El experimento republicano inglés terminó siendo fatalmente faccioso. En la interpretación de Hutchinson emergen dos polos desastrosos. El primero es Oliver Cromwell y sus Grandes, que compiten exitosamente por un tipo de oligarquía republicana. La orgullosa independencia de Hutchinson es demasiado grande como para respaldar esta centralización brutal, y los condena como esclavos corruptos de su propia ambición. El segundo polo son los Cavadores, protocomunistas que «defienden la nivelación de todos los estamentos y atributos». No son menos perturbadores en la mirada de Hutchinson, que concebía los estamentos privados —supervisados por terratenientes de buen corazón comprometidos con la justicia de pobres y poderosos— como modelo de comunidad. Así que esta victoriosa Hutchinson —tan bien adaptada a la dinámica de poder del cambio revolucionario— termina siendo demasiado «virtuosa» como para abrirle paso a cualquier mundo nuevo. La monarquía recuperó el poder en 1660, después de que la dictadura de Cromwell colapsara con la muerte del dictador. John fue detenido por sospechas de complot contra el rey Carlos II y murió en la cárcel.

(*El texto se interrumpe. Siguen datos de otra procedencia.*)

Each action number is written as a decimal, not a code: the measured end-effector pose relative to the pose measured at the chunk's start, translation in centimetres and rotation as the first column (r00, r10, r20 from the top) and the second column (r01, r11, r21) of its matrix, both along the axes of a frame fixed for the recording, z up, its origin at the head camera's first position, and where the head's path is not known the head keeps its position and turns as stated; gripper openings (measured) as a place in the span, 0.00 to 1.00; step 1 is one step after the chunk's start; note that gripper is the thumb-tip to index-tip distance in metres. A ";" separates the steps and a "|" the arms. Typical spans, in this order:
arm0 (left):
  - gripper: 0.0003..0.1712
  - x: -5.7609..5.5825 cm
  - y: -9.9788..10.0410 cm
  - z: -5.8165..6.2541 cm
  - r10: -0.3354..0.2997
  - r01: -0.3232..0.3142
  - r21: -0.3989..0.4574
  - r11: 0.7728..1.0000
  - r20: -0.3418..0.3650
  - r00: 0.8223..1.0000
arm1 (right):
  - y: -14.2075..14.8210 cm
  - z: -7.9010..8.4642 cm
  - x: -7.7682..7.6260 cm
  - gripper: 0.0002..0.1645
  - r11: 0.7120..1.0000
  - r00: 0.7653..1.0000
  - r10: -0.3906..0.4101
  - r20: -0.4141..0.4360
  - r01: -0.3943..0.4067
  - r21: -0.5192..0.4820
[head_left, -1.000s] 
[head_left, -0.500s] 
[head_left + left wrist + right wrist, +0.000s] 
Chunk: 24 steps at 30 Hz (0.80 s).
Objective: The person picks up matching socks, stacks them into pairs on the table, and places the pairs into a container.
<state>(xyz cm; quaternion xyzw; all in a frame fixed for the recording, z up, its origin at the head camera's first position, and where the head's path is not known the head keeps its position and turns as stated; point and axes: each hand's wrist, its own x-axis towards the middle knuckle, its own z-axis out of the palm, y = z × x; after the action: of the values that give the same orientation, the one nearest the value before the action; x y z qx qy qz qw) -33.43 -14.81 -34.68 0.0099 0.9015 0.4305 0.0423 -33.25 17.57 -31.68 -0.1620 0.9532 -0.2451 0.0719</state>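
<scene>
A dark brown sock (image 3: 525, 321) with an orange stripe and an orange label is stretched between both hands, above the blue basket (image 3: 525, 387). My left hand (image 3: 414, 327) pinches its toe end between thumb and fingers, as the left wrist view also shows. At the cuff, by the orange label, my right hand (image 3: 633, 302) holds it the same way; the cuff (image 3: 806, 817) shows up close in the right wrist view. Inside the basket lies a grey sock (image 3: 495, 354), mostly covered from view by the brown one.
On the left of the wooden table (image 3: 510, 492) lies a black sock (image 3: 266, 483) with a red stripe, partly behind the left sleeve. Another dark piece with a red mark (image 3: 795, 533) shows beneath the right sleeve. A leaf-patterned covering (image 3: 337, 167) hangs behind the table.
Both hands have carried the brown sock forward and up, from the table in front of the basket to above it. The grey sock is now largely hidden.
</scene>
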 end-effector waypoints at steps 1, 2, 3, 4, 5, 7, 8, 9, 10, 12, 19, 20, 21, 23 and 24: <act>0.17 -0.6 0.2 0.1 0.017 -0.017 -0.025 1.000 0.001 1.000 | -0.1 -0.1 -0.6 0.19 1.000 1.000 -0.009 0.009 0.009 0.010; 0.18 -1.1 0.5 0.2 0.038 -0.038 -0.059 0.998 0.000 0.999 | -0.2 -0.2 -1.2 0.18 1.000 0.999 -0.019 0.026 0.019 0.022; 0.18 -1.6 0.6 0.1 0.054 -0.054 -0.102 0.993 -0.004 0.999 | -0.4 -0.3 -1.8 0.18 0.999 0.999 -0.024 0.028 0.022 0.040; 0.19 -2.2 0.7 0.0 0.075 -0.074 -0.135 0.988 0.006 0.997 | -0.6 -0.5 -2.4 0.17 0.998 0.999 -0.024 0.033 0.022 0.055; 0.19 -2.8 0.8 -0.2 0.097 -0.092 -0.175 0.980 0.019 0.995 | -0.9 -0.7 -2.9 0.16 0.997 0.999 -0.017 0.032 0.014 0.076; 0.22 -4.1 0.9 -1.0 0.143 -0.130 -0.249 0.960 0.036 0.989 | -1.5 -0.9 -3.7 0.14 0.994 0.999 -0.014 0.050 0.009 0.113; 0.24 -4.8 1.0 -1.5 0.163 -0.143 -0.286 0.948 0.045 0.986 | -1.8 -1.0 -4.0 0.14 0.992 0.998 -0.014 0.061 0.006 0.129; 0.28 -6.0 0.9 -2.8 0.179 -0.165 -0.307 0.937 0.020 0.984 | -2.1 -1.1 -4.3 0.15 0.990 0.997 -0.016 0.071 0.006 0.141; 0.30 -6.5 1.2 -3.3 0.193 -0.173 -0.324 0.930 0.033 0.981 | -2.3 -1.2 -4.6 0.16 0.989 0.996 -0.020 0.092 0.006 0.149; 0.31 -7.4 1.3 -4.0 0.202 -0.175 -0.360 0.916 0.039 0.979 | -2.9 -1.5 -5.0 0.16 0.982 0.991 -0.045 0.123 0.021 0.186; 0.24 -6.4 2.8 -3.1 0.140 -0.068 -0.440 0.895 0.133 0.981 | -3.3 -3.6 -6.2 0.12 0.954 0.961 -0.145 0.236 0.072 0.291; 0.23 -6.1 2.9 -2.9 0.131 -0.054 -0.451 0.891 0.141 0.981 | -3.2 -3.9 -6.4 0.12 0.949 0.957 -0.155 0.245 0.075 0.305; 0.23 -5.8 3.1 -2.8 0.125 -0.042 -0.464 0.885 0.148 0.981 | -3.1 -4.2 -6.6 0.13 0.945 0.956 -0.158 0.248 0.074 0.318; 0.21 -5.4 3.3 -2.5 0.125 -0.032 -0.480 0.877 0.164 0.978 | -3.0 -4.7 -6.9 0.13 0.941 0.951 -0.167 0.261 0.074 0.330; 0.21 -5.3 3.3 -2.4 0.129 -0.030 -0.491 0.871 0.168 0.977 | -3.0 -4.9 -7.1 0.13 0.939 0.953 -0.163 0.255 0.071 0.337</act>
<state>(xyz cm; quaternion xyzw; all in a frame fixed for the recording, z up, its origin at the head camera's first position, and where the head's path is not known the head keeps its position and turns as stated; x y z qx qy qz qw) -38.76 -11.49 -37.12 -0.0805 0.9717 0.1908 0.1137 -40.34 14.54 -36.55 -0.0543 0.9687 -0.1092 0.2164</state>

«Un fantasma etéreo que deambula por su tumba»
¿Hutchinson terminó arrepintiéndose de su rol en este fallido experimento republicano? Su poema épico, Order and Disorder, que es una reelaboración anacrónica del Génesis, nos brinda algunas pistas. En la interpretación de Hutchinson, Dios envía a una general mujer, la Divina Venganza, para que haga sentir su ira en Sodoma (una representación de la decadente corte real). A cargo de un ejército cadavérico, mientras el humo asfixia a los «cortesanos perfumados», la Venganza desciende en una carreta y quema los majestuosos palacios de los malditos. Hutchinson no se arrepiente de nada.
Y, de nuevo, Hutchinson se aleja de Hobbes. El «desorden» no es un estado salvaje de la naturaleza, sino la existencia corrupta de jerarquías creadas por los hombres. El «orden» es su destrucción y su reemplazo por algo natural, bueno y justo. Hay que pensar el esquema orden-desorden como una especie de «socialismo o barbarie» del primer movimiento revolucionario del capitalismo naciente.
La guerra de Lucy Hutchinson contra el desorden de la cobarde nobleza inglesa es un lío de paradojas. Hutchinson fue una elitista que estaba en contra de las jerarquías, una pagana que promovía el puritanismo y una política revolucionaria que denunciaba la situación de las mujeres en la vida pública. Pero sus obras conservan toda su agudeza, y nos recuerdan que las contradicciones económicas están en la base de la política y que tenemos que prepararnos para el momento en que la lucha nos plantee la cuestión del poder.
Durante la Restauración, Hutchinson se definió como un fantasma que acechaba las cárceles reales. Los cambios sociales de la revolución temblaron con el nuevo régimen, pero en 1688 el poder compartido terminó ahogando para siempre las ambiciones absolutistas. Hutchinson dejó importantes enseñanzas. Hoy ebrias de éxito, las fuerzas desenfadadas del desorden no pueden matar el fantasma de un mundo mejor.